>>>

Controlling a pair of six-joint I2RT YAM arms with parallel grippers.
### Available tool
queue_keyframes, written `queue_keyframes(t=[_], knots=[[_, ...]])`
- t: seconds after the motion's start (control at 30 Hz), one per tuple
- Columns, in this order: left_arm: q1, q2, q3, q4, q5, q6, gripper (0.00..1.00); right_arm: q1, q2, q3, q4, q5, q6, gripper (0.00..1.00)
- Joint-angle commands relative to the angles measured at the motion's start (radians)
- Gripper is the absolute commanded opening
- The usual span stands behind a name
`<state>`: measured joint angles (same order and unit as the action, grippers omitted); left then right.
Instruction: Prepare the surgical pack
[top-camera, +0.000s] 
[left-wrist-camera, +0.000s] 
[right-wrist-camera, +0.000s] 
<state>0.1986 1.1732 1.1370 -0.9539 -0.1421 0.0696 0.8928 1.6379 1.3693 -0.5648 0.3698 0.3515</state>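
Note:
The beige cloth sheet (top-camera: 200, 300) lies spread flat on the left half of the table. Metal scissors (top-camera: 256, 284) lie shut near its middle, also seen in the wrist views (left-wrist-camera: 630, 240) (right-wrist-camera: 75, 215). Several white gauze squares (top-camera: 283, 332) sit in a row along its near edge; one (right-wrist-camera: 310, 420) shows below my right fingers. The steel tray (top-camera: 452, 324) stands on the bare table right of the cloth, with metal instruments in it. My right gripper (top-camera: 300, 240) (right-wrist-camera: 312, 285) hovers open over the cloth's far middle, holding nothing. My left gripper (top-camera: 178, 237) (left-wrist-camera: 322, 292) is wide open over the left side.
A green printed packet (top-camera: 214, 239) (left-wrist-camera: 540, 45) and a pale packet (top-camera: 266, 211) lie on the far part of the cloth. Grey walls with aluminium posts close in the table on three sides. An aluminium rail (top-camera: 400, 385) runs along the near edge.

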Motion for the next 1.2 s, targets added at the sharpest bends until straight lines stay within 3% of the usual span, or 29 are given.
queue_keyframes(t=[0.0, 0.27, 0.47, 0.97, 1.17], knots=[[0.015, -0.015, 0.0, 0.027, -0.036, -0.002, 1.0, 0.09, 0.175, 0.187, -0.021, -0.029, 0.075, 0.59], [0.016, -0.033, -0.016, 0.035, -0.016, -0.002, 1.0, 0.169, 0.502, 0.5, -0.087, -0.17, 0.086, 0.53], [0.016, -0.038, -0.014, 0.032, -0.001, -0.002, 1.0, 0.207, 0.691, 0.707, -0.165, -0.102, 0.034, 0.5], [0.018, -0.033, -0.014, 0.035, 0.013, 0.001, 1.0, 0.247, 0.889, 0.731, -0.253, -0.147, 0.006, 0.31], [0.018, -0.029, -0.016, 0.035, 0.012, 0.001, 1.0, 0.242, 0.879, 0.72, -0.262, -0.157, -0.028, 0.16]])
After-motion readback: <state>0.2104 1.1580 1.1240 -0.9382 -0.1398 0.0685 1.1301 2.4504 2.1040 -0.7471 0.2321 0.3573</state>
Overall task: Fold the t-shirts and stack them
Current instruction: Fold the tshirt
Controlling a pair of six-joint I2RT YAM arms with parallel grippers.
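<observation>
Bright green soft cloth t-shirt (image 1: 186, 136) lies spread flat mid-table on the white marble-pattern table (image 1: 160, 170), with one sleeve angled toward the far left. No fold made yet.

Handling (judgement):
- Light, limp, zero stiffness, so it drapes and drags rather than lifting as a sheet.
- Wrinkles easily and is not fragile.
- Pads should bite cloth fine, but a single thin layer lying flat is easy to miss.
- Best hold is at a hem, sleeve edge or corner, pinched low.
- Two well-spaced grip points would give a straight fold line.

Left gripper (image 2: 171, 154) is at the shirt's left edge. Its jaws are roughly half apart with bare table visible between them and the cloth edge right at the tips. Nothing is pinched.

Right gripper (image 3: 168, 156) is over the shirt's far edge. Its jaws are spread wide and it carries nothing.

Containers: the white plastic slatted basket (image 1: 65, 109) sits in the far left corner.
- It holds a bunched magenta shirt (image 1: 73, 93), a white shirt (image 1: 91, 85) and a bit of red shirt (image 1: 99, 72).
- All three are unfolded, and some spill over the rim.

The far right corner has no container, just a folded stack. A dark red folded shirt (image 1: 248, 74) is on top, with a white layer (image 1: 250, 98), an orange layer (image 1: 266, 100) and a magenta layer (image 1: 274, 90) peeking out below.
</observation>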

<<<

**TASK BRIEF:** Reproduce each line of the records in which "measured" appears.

**EXERCISE OUTPUT:**
- Joint-angle commands relative to the angles measured at the motion's start (radians)
`<state>`: measured joint angles (same order and unit as the action, grippers omitted); left then right.

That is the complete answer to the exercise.